The market for network-attached storage units has expanded significantly over the last few years. The rapid growth in public cloud storage (Dropbox, OneDrive, Google Drive and the like) has tempered the expansion a bit amongst consumers who are not very tech-savvy. However, the benefits provided by a NAS in the local network are undeniable, particularly when complemented with public cloud services. Enterprise users obviously need NAS units with different performance and feature requirements. Our previous NAS reviews have focused more on the performance aspect. With feature set and ease of use becoming important across all market segments, we believe that a qualitative evaluation of the different commercial NAS operating systems is needed to educate consumers on the options available.

Introduction

Commercial off-the-shelf (COTS) NAS operating systems are popular across a wide range of market segments - business and enterprise users (including those with dedicated IT staff) prefer to have plug-and-play storage units that don't need much babysitting, while the average consumer often wants a media-centric unit without the hassle of re-purposing an old PC or building a file server from scratch. This regularly-updated piece will take a look at the features and usability of the currently popular COTS NAS operating systems.

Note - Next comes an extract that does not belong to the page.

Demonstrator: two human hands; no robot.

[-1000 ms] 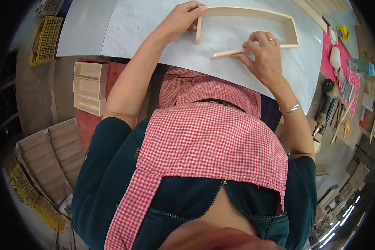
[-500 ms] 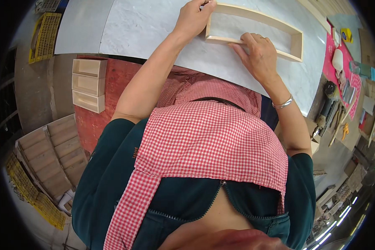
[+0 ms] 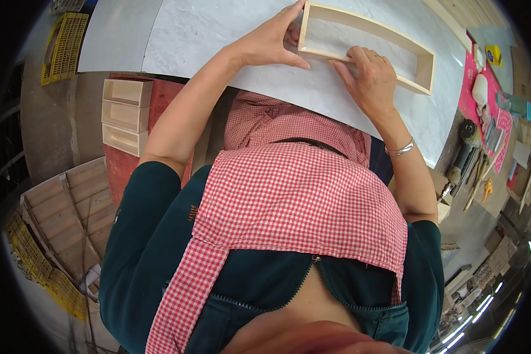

The following NAS vendors / operating systems are currently covered in this article:

  1. Asustor [ ADM 2.6.5R9N1 ]
  2. Netgear [ ReadyNAS OS 6.6.0 ]
  3. QNAP [ QTS 4.2.2 ]
  4. Synology [ DSM 6.0.2-8451 Update 3 ]
  5. Western Digital [ My Cloud OS 2.21.19 ]
  6. ZyXEL [ FW v5.20(AATB.0) ]

Different vendors cater to different market segments - both in terms of hardware and software features. For example, Asustor, Netgear, QNAP and Synology have units ranging from 2-bay desktop models targeting the average home consumer to 12-bay rackmounts targeting SMBs and SMEs. Western Digital has only desktop units- 1- and 2-bay models targeting entry level users, and multiple 2- and 4-bay models targeting experts, professionals and business users. ZyXEL, on the other hand, focuses on only one market segment - the average home consumer. Every vendor other than ZyXEL in the list above carries both ARM- and x86-based solutions. ZyXEL has only ARM-based solutions in their lineup. The choice between ARM and x86 has to be made by the end-user depending on the requirements (number of users, transcoding support etc.). This piece is not meant to provide inputs on the hardware choice, though we will briefly touch upon how the OS features might vary based on the platform. The hardware currently used to test out the various OS features are tabulated at the end of this section.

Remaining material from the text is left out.